» **Exercise brief**: Could you copy, exactly as written, every line from the first line of the records through the one containing "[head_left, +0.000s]"?

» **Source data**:
--------------------

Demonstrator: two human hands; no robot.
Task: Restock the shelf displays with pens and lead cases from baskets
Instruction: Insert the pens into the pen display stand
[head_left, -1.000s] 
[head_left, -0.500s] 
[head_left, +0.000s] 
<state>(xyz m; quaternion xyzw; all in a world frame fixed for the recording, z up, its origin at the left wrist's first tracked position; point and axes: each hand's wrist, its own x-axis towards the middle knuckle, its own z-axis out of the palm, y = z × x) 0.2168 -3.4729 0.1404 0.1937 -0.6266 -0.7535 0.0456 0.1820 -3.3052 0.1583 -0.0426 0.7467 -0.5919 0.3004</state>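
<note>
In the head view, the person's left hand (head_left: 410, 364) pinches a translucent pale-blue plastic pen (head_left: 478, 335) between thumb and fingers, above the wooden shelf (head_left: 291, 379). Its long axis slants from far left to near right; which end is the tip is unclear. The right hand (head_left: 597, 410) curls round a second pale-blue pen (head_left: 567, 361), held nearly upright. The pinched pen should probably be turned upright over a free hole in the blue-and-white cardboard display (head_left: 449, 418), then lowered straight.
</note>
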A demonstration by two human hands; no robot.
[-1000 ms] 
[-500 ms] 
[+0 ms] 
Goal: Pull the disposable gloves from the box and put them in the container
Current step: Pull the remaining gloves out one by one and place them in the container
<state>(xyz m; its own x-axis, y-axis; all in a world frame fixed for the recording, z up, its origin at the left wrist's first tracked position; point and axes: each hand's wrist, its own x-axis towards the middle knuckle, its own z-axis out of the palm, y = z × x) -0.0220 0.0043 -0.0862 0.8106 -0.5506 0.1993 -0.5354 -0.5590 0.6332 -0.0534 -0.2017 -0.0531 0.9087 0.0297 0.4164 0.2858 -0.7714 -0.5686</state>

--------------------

» **Output of the task**:
Demonstrator: two human hands; no robot.
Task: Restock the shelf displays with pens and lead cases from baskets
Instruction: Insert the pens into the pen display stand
[head_left, -1.000s] 
[head_left, -0.500s] 
[head_left, +0.000s] 

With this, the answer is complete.